## TASK DESCRIPTION
The lines to be copied are those below that contain "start".

## INFORMATION PROVIDED

>>>>

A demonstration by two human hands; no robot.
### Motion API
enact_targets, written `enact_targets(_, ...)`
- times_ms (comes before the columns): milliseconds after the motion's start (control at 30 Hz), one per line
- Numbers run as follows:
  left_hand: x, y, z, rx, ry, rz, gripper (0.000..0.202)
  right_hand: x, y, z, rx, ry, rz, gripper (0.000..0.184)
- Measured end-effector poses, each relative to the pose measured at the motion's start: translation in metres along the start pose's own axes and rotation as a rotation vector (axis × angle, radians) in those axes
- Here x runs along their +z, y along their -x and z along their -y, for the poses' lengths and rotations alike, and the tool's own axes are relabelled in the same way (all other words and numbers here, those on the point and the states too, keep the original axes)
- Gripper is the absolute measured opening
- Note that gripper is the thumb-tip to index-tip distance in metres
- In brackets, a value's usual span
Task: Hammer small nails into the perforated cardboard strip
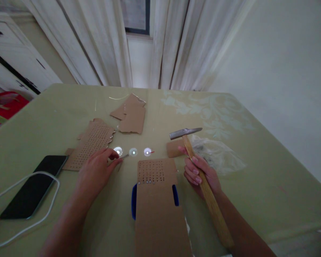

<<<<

## WRITTEN ANSWER
- times_ms (comes before the columns): milliseconds after the motion's start (control at 30 Hz), one per line
- Measured end-effector poses, each relative to the pose measured at the motion's start: translation in metres along the start pose's own axes and rotation as a rotation vector (axis × angle, radians) in those axes

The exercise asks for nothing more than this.